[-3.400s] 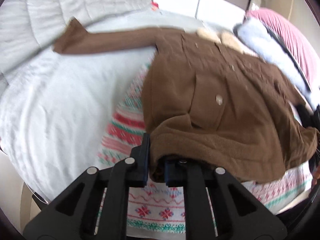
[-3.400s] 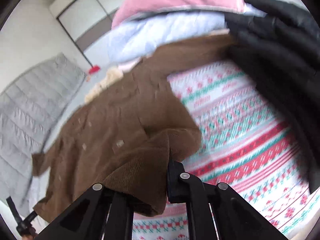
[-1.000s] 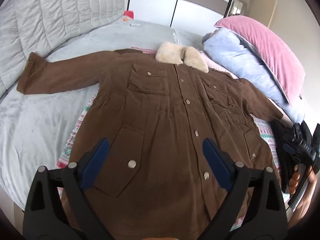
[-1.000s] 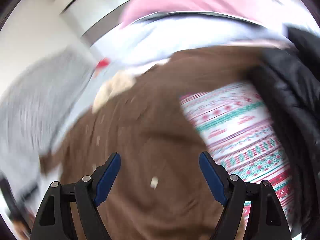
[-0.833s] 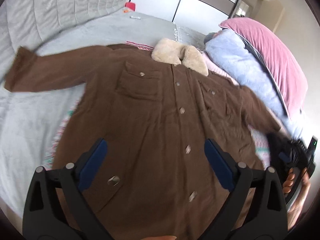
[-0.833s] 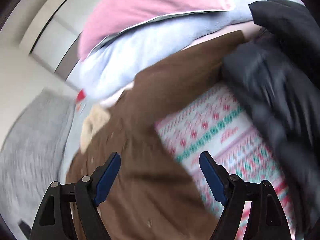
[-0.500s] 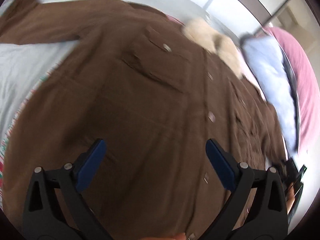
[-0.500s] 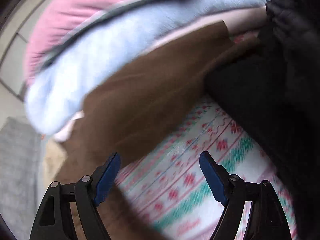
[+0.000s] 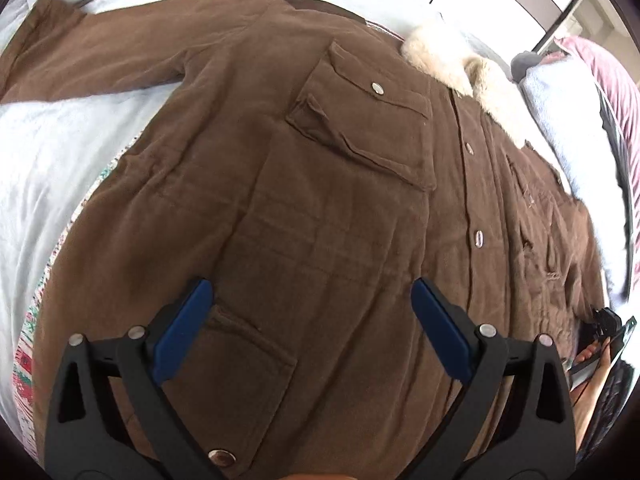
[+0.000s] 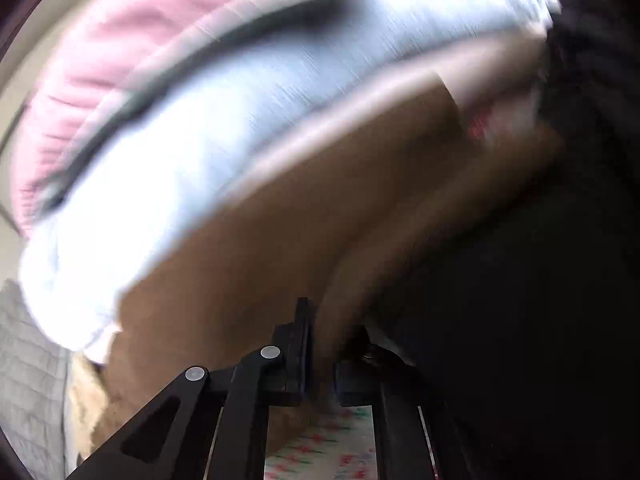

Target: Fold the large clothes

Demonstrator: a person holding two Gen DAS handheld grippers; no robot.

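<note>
A brown coat [image 9: 320, 160] with a cream fur collar [image 9: 452, 64] lies buttoned and spread flat on the bed, its left sleeve [image 9: 100, 52] stretched out to the side. My left gripper [image 9: 310, 286] hovers open just over the coat's front above a lower pocket, nothing between its blue pads. In the blurred right wrist view the coat's other sleeve [image 10: 320, 208] runs across the picture. My right gripper [image 10: 320, 320] is closing on it, jaws nearly together with brown fabric pinched between them.
A patterned knit sweater [image 9: 24, 360] lies under the coat on the pale grey bedspread [image 9: 40, 160]. A light blue quilt [image 9: 560, 120] and pink pillow [image 9: 616, 80] bound the right side. A black padded jacket [image 10: 520, 320] lies right beside the sleeve. A hand [image 9: 592, 360] shows at far right.
The left gripper sank closer to the coat's front, staying open. The right gripper swung from the coat's body out to the sleeve, and its wide jaws came together on the fabric.
</note>
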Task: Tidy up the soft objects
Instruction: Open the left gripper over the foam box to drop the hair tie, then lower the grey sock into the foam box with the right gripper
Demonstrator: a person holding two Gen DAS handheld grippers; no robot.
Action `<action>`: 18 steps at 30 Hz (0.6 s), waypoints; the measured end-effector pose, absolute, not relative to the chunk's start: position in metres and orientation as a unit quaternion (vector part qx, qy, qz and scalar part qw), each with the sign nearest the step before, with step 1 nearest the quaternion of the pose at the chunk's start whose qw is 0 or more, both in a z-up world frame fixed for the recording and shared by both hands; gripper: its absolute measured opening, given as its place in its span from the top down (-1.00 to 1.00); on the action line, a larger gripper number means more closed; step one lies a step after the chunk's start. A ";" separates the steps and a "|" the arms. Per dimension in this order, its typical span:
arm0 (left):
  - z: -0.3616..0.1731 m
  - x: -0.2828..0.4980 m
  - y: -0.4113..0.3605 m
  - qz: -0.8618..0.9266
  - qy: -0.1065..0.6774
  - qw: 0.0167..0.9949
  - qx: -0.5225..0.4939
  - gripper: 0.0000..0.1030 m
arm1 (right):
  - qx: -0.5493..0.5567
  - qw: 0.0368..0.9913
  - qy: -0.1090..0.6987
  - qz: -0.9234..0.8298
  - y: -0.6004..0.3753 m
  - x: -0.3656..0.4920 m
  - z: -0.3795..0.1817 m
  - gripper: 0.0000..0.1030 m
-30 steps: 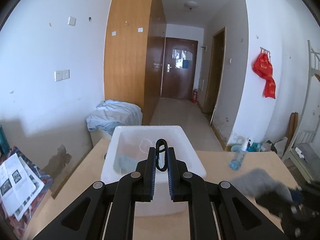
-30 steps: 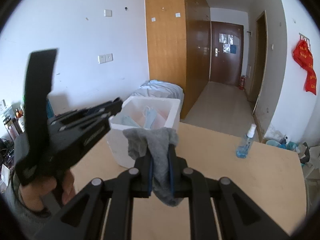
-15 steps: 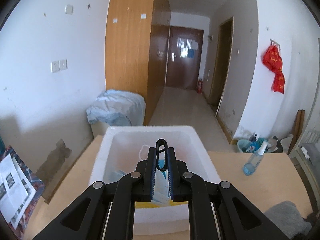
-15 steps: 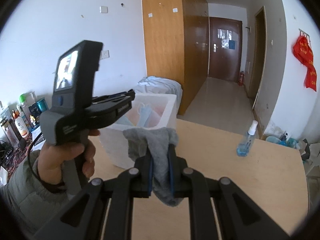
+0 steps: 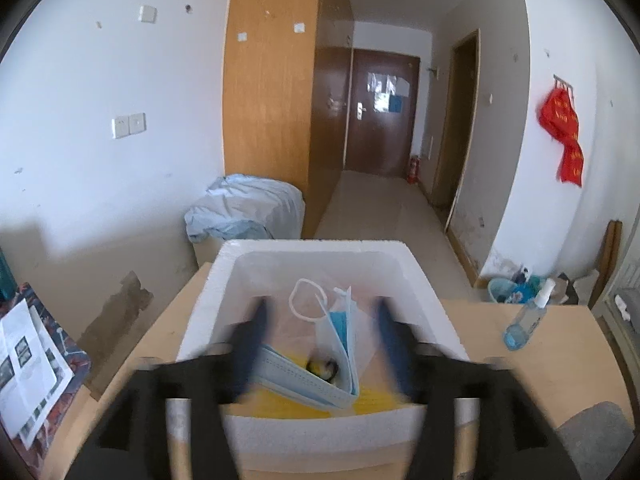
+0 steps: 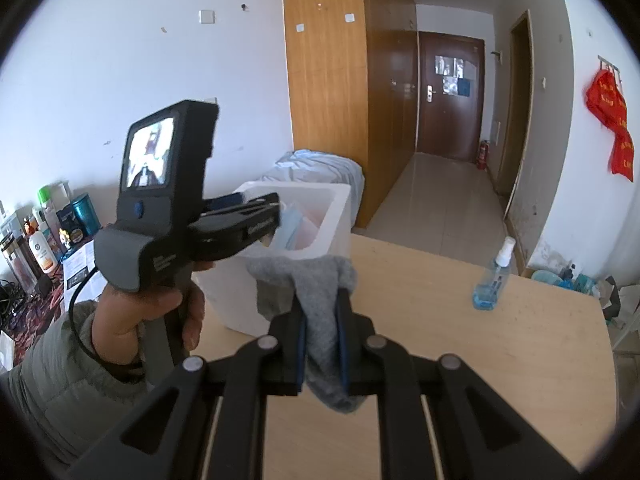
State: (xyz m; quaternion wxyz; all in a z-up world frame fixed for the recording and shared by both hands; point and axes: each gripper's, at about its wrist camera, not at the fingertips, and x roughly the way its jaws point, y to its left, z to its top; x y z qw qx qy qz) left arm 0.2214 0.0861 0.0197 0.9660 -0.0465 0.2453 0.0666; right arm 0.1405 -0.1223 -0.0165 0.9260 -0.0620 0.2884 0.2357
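Two fingers of your left tool [image 5: 320,344] stand spread, blurred, above the foam box [image 5: 320,246] at the tabletop's far left corner; a face mask [image 5: 340,344] lies inside. Your right tool [image 6: 322,324] clenches the gray sock [image 6: 320,304]; bring it fully over the rim before releasing.

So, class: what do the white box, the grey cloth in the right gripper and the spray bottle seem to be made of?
White box: probably foam, with thick matte walls and a slightly grainy rim.
Grey cloth: soft fuzzy fabric, perhaps fleece or knit; it droops limply from the right gripper.
Spray bottle: clear, glossy, likely plastic; blue liquid shows through.
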 end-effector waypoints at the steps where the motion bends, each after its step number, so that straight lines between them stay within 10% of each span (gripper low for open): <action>1: 0.022 0.217 0.087 0.071 0.231 0.969 -0.047 -0.69 | -0.062 0.926 0.288 0.236 -0.122 0.140 -0.016 0.69; 18: 0.036 0.178 0.097 0.110 0.184 0.975 -0.052 -0.86 | -0.061 0.928 0.283 0.233 -0.125 0.139 -0.013 0.69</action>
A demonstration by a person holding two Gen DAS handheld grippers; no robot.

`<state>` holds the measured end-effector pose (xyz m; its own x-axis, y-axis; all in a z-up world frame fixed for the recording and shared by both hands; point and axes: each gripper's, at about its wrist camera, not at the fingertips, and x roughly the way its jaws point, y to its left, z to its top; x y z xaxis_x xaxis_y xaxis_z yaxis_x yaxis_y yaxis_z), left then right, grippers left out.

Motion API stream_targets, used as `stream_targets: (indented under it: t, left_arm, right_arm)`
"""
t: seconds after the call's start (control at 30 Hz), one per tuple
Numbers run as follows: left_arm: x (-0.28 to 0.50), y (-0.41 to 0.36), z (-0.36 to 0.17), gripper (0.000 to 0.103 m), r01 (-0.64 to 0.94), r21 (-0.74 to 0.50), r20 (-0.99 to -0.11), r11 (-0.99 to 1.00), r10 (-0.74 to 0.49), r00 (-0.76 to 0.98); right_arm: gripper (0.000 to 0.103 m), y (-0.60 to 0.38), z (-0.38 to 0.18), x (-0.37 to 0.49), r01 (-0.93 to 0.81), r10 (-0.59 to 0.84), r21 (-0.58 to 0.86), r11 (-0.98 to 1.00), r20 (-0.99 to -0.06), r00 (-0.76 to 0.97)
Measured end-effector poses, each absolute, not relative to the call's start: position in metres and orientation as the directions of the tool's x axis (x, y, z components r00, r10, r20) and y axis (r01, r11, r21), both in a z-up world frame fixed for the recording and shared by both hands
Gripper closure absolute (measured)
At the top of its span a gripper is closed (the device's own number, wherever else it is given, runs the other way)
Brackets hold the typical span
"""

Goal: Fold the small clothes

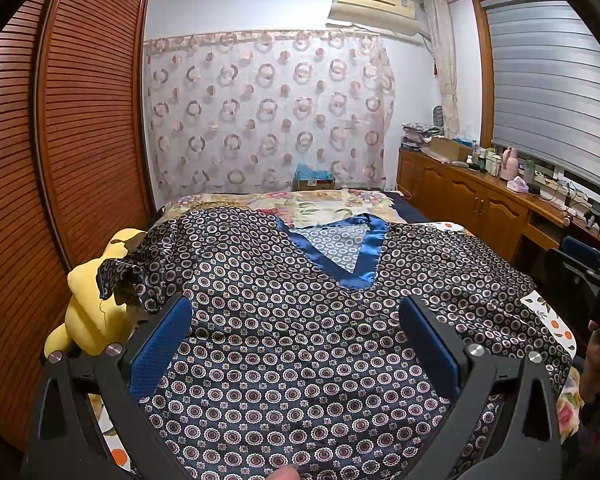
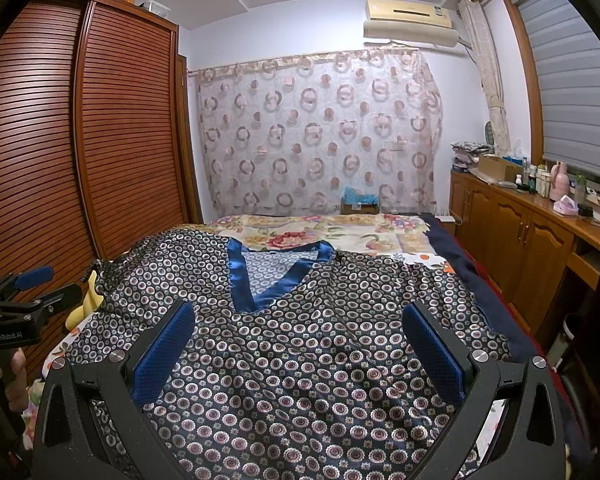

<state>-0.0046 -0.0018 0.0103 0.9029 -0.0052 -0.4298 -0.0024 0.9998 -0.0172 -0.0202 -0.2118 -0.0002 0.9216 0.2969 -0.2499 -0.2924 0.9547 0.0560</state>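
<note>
A dark satin shirt with a ring pattern and a blue V-neck collar lies spread face up on the bed; it also shows in the right wrist view. Its left sleeve is crumpled over a yellow plush toy. My left gripper is open above the shirt's lower left part, holding nothing. My right gripper is open above the shirt's lower right part, holding nothing. The left gripper also shows at the left edge of the right wrist view.
A yellow plush toy sits at the bed's left edge beside a slatted wooden wardrobe. A floral bedspread covers the bed. A wooden cabinet with bottles and boxes runs along the right wall. A cardboard box stands behind the bed.
</note>
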Motion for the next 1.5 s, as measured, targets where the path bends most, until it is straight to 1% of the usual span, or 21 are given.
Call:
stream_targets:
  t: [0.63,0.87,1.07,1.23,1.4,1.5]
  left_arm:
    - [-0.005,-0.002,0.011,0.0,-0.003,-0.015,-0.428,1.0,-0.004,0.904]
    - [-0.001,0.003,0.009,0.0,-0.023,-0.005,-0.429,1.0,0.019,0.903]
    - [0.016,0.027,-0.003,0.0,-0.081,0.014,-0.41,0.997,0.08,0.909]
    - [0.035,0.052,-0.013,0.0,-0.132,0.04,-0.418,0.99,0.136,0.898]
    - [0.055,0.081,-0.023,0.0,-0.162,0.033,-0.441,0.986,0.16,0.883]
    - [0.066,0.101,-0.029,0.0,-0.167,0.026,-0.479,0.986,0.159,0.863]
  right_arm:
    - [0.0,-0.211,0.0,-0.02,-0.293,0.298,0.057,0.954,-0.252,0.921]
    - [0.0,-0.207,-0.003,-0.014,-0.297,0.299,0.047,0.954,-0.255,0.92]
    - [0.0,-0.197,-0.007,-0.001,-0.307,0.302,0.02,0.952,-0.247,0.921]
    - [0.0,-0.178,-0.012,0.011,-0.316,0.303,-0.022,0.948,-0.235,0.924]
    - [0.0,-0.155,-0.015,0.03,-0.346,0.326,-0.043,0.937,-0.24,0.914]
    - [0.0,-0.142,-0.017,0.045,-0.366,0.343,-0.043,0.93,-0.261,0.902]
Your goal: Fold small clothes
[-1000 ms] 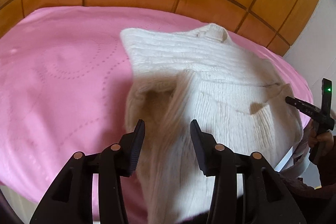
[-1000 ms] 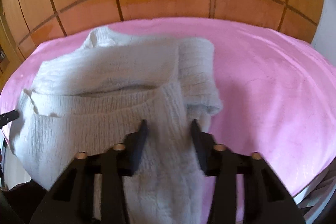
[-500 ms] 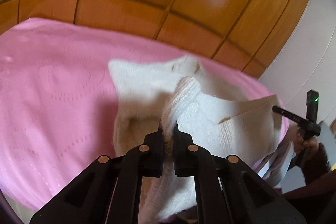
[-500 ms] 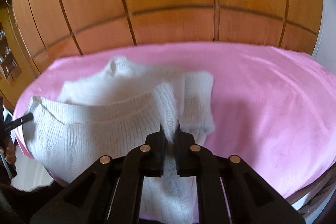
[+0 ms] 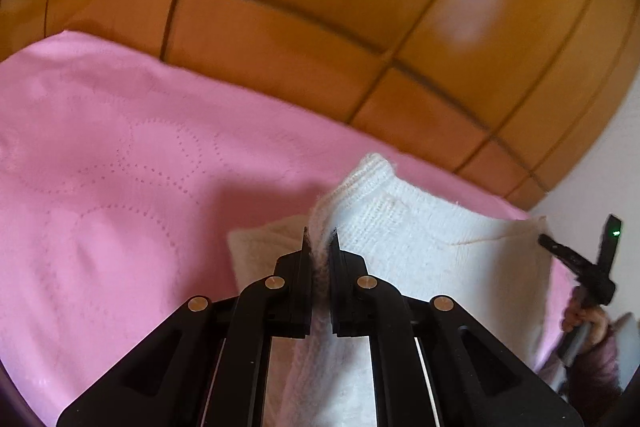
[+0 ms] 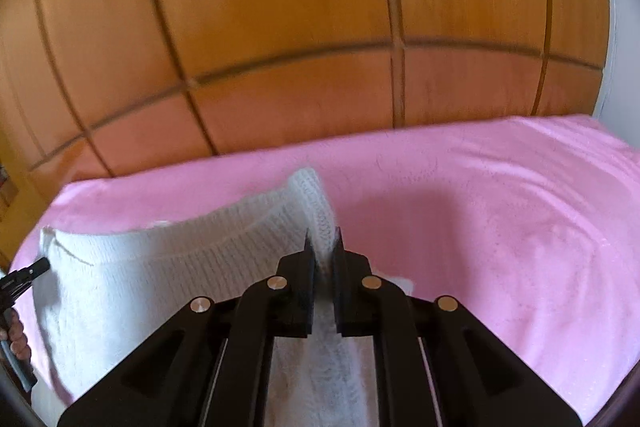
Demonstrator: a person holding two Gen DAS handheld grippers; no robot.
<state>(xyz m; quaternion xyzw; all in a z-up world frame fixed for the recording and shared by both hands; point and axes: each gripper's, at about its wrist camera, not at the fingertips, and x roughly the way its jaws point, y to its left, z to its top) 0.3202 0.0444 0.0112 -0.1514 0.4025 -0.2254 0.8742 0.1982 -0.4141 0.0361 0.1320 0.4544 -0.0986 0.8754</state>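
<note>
A small white knitted sweater [image 5: 420, 239] lies on a pink bedspread [image 5: 120, 187]. My left gripper [image 5: 319, 233] is shut on one corner of its near edge, and the knit bunches up between the pads. My right gripper [image 6: 322, 242] is shut on the other corner of that edge of the white sweater [image 6: 160, 267]. The held edge is lifted off the pink bedspread [image 6: 500, 227] and stretched between both grippers, carried over the rest of the garment, which hides most of it. The right gripper [image 5: 576, 263] shows at the far right of the left wrist view.
A wooden panelled wall [image 6: 300, 27] rises right behind the bed. A white wall [image 5: 600, 187] stands at the right. The person's hand [image 5: 584, 315] holds the other gripper's handle. Pink bedspread extends to the left and right of the sweater.
Both grippers closed on the sweater's near edge, then lifted it and carried it forward toward the wooden wall. The garment now folds over itself and covers less of the bedspread.
</note>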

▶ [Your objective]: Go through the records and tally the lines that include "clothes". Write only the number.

▶ [Response to the task]: 3